The International Maritime Organization (IMO), a U.N. agency tasked with improving maritime safety, requires via its Safety of Life at Sea conventions (SOLAS) that passenger ships hold a muster drill within 24 hours of embarkation. In February, the Cruise Lines International Association (CLIA) announced that its 26 members -- which include every major line -- would hold muster drills before a ship leaves port. At the time of January's accident, most lines were already holding drills before departing, but there were exceptions. Because Concordia operated on a "triple-homeport" schedule -- passengers could board in Barcelona, Civitavecchia or Savona -- musters were sometimes scheduled for the next day.
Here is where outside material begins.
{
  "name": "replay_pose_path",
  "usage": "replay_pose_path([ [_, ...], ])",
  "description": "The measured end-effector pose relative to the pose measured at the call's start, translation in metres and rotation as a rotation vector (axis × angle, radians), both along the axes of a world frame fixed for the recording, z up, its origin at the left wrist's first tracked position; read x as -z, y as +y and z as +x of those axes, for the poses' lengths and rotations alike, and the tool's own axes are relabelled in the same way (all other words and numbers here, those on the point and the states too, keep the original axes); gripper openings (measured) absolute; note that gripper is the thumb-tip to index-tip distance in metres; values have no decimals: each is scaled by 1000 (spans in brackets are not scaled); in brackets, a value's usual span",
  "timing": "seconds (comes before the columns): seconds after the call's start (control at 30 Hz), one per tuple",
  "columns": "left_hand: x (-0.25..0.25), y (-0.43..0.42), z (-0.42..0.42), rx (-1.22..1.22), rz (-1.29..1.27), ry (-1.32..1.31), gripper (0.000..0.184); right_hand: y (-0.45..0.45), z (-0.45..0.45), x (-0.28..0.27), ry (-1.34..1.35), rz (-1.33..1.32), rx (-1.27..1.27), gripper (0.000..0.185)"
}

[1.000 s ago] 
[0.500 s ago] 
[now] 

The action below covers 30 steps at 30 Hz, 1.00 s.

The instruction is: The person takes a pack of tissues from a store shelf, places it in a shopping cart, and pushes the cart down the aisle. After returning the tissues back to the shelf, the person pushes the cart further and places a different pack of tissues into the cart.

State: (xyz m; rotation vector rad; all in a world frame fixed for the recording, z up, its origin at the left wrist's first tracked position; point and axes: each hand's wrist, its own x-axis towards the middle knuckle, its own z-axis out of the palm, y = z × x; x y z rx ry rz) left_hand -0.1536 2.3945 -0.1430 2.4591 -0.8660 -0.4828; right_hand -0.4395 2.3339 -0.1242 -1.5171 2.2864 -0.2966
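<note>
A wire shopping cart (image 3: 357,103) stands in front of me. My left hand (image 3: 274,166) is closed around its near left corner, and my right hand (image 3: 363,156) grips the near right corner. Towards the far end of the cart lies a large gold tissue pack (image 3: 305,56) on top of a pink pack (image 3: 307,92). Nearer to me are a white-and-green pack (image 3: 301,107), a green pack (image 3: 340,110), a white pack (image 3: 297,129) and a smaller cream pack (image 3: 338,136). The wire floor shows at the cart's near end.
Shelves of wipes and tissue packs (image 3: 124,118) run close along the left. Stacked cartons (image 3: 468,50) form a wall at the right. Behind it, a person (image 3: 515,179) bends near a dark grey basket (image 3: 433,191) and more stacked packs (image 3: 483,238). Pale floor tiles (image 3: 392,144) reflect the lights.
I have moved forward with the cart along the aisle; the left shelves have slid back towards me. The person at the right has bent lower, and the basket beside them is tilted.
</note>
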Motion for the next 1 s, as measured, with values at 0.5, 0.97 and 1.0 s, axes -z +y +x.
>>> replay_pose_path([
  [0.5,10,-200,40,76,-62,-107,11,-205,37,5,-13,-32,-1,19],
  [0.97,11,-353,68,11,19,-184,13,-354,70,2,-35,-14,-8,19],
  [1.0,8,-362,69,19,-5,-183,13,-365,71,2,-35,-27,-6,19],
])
This was still acceptable per the 24-hour window dictated by SOLAS, the ship safety regulations adopted following the sinking of the Titanic.

What lines do with muster skippers is up to them. "The only enforceable piece is that the ship completes the passenger muster as required," said Lt. Cmdr. Dan Brehm of the U.S. Coast Guard's Cruise Ship National Center of Expertise. "What [officers] do to the passengers who don't show up is a company policy at that point."

As for Saturday's forced debarkation, Cruise Critic readers have mostly taken Seabourn's side. "I agree wholeheartedly that the captain made the right call in disembarking cabin 627's passengers, who apparently could not be bothered to follow his rules," wrote markham, echoing a common sentiment. Seabourntraveller was baffled that, in light of what happened on Concordia, any cruiser would flout the muster requirement.

Still, some had sympathy for the debarked duo. "The last image I have of them is this very elderly couple standing on the cruise pier in Lisbon all by themselves with their luggage," wrote an unnamed passenger in an e-mail to Cruise Critic. "I hope these poor dear people made it home."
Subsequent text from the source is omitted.